É interessante pensar como a tecnologia mais moderna - no caso, o uso de testes genéticos sofisticados - poderia influenciar uma decisão tão primitiva: enterrar vivo ou não um recém-nascido afetado por uma doença genética. Alguns antropologistas defendem que não devemos nos intrometer no costume dos índios, mesmo em situações como essas. Não penso assim. Nesse caso eu estava diretamente envolvida. A responsabilidade era minha e da nossa equipe no Centro do Genoma Humano.
Qual era a probabilidade desse bebê ser afetado?
O risco de que esse bebê fosse portador da mutação que causa esse tipo de distrofia era de 25%, ou seja, um em quatro. Para você imaginar o que significa um risco desses, imagine que você tem quatro maçãs na sua frente. Todas são aparentemente iguais, mas em uma delas há um veneno letal que o mataria na primeira mordida. Vocë se arriscaria a comer uma dessas maçãs?
Não testamos crianças assintomáticas
Fiquei surpresa porque muitos leitores sugeriram fazer o teste genético. É óbvio que a torcida seria para um resultado negativo. Entretanto, uma regra de ouro em relação ao uso de testes genéticos no Centro do Genoma Humano (e em inúmeros serviços de genética ao redor do mundo) é o de NÃO TESTAR crianças assintomáticas para doenças de início mais tardio para as quais ainda não há tratamento. Não há por que antecipar um sofrimento. Era o caso desse bebê prestes a nascer.

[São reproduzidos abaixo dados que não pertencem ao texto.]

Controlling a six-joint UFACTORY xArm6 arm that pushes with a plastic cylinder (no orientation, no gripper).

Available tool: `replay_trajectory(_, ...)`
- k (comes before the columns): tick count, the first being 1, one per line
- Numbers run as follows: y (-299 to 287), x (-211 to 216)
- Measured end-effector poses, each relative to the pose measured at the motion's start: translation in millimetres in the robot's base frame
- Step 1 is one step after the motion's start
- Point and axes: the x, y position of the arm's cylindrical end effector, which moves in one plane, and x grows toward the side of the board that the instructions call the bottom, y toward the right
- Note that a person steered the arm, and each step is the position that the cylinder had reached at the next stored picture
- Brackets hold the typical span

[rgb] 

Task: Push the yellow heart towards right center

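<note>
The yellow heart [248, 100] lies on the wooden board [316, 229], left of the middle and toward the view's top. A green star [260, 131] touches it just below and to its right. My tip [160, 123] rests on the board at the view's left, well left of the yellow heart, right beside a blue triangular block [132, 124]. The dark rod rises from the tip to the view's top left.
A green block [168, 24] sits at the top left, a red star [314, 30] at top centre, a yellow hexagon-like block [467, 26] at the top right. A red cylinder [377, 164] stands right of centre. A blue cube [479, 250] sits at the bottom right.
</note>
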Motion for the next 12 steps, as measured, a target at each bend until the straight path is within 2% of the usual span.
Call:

Como explicar aos interessados que o teste não seria feito?
Teria de usar um argumento para convencer a comunidade indígena a não fazer esse teste. Como a mãe já havia tido duas crianças afetadas, eles deveriam estar imaginando que a probabilidade desse nascituro também ser portador da distrofia deveria ser muito alta. Expliquei à assistente social que, ao invés de ressaltar que o risco para esse bebê era de 25%, ela deveria enfatizar exatamente o contrário. Ou seja, havia uma probabilidade de 75% de ele ser normal. Era 3 vezes mais provável que o bebê fosse normal do que afetado. Era isso que ela teria de dizer à comunidade indígena.
O teste não foi feito
O exame genético não foi realizado, respeitando as normas éticas de não testarmos crianças assintomáticas para doenças de início mais tardio sem tratamento. Não sei se o recém-nascido herdou ou não o gene da distrofia. Mas mesmo que tenha herdado, tenho esperança de que, até a idade de manifestação, exista um tratamento para as distrofias. O tempo, nesse caso, é nosso aliado.
E retorno a pergunta para você, caro leitor. Será que a verdade deve sempre ser dita?